» **Problem to work on**:
Reproduce the entries below exactly, but only from the line containing "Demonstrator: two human" to the line containing "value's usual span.", inclusive.

» **Records**:
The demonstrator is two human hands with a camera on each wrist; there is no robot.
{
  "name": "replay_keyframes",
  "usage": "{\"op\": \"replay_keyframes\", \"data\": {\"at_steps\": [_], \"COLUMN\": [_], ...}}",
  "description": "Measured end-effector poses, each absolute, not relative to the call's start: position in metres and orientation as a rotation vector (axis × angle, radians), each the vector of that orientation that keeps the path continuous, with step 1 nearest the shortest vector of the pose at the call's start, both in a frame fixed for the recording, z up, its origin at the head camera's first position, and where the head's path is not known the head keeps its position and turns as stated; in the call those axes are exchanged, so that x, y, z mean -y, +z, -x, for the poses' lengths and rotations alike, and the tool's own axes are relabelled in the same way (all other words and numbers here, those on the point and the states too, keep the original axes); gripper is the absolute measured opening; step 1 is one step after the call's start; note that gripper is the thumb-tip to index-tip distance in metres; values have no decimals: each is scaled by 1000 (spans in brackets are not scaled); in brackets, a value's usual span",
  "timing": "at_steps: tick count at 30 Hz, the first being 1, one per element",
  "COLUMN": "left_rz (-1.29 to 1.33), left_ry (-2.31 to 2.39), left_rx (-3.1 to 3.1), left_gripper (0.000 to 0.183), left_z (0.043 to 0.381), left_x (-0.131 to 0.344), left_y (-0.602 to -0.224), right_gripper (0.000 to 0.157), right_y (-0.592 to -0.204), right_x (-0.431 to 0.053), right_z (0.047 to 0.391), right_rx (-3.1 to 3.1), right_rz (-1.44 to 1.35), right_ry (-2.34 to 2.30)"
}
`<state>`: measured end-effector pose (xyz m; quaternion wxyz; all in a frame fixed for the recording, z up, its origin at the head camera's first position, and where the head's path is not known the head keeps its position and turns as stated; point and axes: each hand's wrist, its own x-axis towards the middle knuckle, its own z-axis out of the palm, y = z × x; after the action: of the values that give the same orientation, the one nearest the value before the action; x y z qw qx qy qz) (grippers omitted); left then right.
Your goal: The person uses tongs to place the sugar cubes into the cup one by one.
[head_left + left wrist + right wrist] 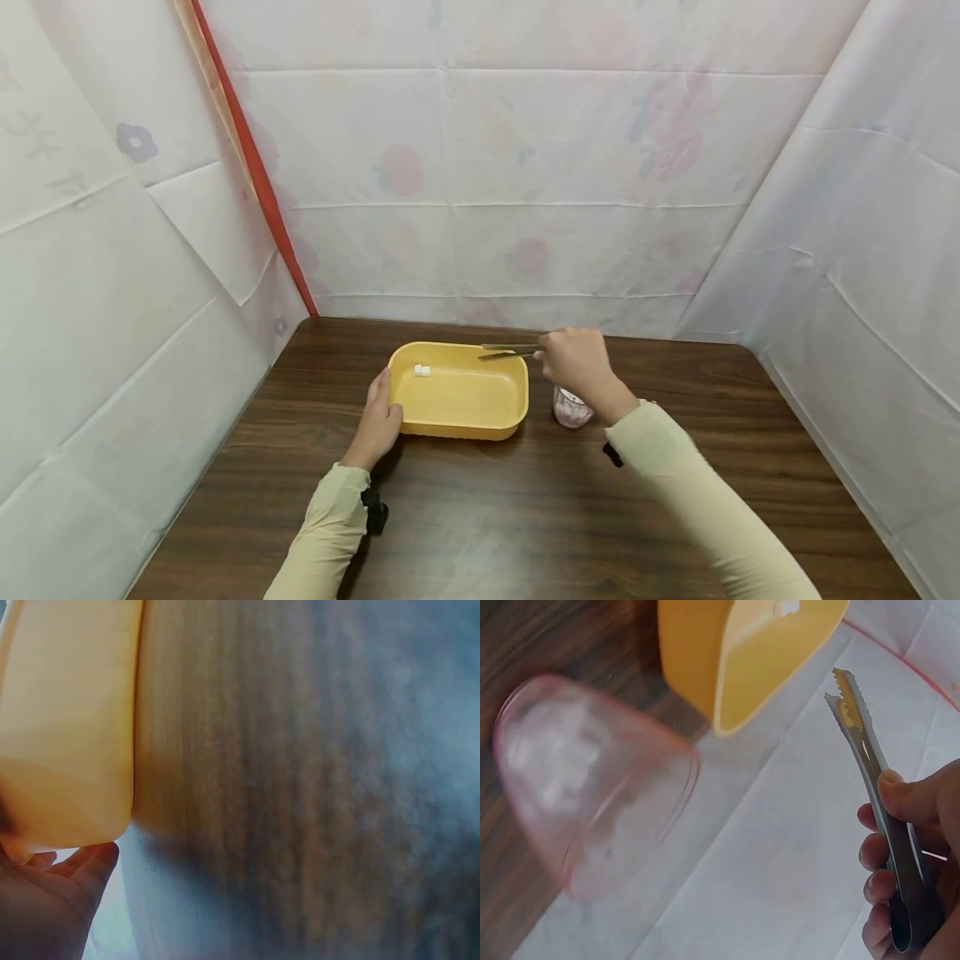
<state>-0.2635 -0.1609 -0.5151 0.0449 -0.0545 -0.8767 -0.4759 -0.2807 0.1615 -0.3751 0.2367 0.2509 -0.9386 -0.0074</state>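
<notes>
My left hand (377, 423) holds the left end of a yellow plastic basin (459, 432); in the left wrist view, fingers (96, 866) touch the basin's outer end. Two small white pieces (422, 371) lie together inside, near its left end. Metal tongs (889, 825) with toothed tips are in my right hand (579, 360), thumb on one arm and fingers curled round the other. The tips stand apart with nothing between them, above the basin's back right corner. Below the right hand stands a clear pink cup (572, 412) with whitish contents, partly hidden by the wrist.
Everything stands on a dark wood-grain table (480, 508). White patterned sheets (487, 167) hang behind it and on both sides, with a red strip (262, 183) at the back left corner.
</notes>
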Motion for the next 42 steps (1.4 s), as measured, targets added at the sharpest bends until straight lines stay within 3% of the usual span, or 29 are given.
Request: {"op": "replay_keyframes", "data": {"at_steps": [10,18,23,42], "left_rz": [178,180,181,184], "left_ry": [-1446,-1428,-1428,-1432], "left_rx": [2675,2677,2666,2678], "left_gripper": [68,68,67,68], "left_z": [264,264,264,265], "left_x": [161,159,159,156], "left_y": [-516,-517,-517,-519], "right_gripper": [29,50,52,52], "right_y": [-401,-420,-429,-450], "right_x": [-115,-85,-70,-54], "right_z": [294,301,309,314], "right_rx": [2581,2634,2703,2709], "right_rz": [-737,-768,-763,-715], "right_ry": [-76,-132,-162,-259]}}
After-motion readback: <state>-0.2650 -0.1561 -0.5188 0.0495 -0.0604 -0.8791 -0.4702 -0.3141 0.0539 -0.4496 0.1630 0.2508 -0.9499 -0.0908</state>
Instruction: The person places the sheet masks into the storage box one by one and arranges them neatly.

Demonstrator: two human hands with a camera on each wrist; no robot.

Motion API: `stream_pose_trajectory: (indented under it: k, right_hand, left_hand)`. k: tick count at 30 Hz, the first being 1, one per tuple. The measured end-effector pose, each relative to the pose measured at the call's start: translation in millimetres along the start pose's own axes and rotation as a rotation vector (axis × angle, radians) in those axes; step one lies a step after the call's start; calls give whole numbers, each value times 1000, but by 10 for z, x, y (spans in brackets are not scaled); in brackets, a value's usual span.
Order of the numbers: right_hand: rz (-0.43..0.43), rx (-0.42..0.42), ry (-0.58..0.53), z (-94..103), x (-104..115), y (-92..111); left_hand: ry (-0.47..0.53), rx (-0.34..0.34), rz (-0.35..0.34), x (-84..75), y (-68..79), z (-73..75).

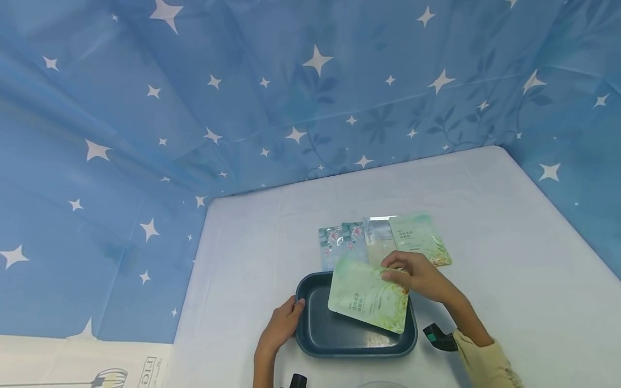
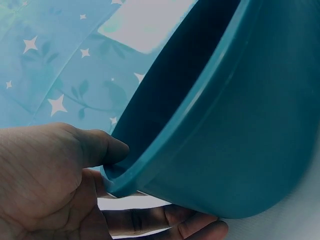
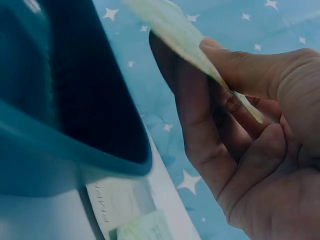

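Note:
In the head view, a dark blue plastic basin (image 1: 325, 328) rests on the white table. My left hand (image 1: 283, 323) grips its left rim. The left wrist view shows the thumb (image 2: 107, 147) over the inner edge and the fingers (image 2: 145, 220) against the outside, below the rim. My right hand (image 1: 421, 277) pinches a pale green flat sachet (image 1: 366, 296) by its upper right part, between thumb and fingers. This sachet is tilted over the basin and covers part of its inside. The right wrist view shows it edge-on, above and beside the basin wall (image 3: 75, 165).
Behind the basin lie another green sachet (image 1: 422, 237), a silvery-beige packet (image 1: 379, 237) and blue floral packets (image 1: 332, 245), side by side. A pale round edge (image 1: 382, 385) shows at the bottom. A blue starred curtain (image 1: 271, 97) stands around the table (image 1: 242, 258).

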State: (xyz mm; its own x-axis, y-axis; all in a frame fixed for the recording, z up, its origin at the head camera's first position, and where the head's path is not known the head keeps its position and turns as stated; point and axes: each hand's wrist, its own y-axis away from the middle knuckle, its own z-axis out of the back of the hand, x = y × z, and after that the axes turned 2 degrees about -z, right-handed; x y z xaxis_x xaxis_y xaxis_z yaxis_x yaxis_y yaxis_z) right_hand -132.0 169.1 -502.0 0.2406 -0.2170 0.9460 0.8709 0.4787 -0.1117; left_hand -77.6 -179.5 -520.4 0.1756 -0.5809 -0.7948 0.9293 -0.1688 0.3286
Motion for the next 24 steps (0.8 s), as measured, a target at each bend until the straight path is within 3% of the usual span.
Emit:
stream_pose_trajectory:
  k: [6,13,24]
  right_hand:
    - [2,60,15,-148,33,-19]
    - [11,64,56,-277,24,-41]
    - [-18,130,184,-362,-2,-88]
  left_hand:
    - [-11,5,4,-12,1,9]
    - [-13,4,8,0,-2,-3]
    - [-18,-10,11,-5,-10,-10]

» **Problem solution**:
Demonstrator: two human hands with a camera on each wrist; no robot.

Motion API: `stream_pose_trajectory: (indented under it: k, right_hand, left_hand)`. k: tick count at 30 Hz, the first being 1, one per tuple. The measured end-effector pose, each relative to the pose measured at the call's start: translation in millimetres along the start pose's own axes and rotation as a rotation vector (axis × angle, radians) in those axes; step one lies a step after the call's start; calls give whole numbers, each value times 1000, but by 10 for z, x, y (spans in brackets are not scaled); in brackets, a value's usual span.

The answer requires nothing more.